- **INSTRUCTIONS FOR THE TASK**:
Return, word for word, the lines of the listing below from the one with "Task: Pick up" through the one with "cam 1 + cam", and no other lines.

MATERIAL FOR THE TASK Start Marker

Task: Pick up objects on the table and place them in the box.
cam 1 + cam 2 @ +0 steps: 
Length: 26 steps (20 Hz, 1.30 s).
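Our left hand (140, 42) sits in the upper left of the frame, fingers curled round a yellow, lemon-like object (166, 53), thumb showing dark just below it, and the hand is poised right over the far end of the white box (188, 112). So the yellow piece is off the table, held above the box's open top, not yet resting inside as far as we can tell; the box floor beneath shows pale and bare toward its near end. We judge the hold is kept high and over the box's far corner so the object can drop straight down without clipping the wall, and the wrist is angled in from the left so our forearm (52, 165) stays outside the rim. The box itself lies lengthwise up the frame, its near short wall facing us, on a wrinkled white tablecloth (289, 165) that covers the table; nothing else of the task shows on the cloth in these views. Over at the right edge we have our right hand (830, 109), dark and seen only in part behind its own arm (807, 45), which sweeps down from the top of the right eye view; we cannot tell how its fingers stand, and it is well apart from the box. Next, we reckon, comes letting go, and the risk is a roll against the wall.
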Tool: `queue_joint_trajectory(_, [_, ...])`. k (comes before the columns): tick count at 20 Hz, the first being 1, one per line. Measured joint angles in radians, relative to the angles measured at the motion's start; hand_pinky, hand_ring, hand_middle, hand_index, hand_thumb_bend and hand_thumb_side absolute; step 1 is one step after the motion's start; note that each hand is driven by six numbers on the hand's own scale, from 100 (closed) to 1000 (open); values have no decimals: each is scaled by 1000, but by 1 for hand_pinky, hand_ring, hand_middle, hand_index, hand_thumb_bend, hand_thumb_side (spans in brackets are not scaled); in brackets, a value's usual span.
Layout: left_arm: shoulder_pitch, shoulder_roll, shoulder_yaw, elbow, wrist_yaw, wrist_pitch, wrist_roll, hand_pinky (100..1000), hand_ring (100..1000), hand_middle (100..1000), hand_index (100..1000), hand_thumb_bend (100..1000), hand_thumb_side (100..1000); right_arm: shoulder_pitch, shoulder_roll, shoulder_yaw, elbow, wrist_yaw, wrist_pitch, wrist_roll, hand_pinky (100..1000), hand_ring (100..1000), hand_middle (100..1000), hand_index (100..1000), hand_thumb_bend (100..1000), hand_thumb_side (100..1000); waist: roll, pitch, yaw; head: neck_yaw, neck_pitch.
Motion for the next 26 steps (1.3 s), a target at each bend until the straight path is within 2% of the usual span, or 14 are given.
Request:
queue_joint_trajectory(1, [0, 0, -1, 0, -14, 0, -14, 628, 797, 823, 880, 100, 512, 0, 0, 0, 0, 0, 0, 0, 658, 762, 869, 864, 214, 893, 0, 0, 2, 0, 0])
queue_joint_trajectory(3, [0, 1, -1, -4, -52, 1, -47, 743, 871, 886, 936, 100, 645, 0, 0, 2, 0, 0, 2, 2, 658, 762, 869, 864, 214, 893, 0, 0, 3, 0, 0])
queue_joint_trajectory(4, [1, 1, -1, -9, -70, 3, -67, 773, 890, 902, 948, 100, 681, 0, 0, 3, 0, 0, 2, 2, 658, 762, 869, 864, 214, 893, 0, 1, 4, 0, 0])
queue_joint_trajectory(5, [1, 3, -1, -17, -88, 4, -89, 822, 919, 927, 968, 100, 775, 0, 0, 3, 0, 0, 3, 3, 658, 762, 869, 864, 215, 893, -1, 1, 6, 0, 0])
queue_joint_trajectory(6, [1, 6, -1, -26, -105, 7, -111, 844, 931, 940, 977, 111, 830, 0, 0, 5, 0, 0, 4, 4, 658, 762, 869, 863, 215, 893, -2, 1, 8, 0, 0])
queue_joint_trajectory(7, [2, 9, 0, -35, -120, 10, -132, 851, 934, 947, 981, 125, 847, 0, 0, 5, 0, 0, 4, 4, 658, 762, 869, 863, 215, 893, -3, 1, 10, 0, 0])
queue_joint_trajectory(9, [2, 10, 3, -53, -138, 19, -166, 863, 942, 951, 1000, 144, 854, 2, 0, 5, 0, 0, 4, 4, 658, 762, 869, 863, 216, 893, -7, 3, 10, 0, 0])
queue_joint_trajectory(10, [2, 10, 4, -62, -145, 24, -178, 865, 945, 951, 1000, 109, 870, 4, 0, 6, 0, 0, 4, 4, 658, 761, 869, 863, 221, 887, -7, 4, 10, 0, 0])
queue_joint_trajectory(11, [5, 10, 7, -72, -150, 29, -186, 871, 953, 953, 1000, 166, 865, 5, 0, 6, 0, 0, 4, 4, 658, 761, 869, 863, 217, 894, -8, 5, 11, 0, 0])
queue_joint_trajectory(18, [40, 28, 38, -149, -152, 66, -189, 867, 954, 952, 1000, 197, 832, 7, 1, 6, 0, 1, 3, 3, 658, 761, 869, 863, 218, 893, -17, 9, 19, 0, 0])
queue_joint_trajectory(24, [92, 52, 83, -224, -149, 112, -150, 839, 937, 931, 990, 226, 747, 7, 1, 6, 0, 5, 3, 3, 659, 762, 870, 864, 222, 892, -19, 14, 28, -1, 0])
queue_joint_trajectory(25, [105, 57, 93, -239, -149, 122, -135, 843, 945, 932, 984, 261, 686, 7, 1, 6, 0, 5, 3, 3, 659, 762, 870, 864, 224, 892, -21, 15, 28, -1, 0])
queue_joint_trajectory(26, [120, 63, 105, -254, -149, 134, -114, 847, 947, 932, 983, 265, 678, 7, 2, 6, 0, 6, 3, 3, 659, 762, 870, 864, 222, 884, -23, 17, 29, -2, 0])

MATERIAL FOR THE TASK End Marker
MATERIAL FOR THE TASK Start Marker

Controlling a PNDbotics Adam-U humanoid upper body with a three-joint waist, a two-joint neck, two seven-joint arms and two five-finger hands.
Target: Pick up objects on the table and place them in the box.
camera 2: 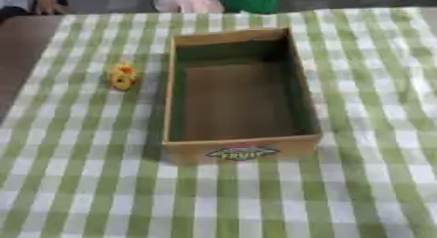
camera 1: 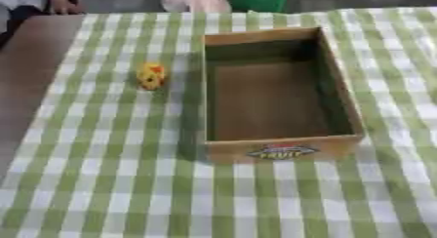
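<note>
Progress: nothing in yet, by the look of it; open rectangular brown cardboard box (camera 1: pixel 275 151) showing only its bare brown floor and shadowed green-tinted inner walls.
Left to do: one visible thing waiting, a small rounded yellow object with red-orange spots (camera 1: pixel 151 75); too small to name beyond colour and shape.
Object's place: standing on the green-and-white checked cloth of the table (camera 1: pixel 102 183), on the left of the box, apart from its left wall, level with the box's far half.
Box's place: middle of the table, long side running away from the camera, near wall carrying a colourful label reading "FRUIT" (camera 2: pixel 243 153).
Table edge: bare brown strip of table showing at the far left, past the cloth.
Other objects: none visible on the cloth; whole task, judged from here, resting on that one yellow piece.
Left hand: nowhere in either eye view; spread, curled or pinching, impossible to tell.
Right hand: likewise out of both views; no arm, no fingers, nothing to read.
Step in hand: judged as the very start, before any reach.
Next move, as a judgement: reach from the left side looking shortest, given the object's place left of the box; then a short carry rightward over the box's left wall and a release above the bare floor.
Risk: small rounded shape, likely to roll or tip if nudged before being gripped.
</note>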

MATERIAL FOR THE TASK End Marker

- **WRITTEN SOLUTION**:
Task: Pick up objects on the table and place them in the box.
cam 1 + cam 2 @ +0 steps: 

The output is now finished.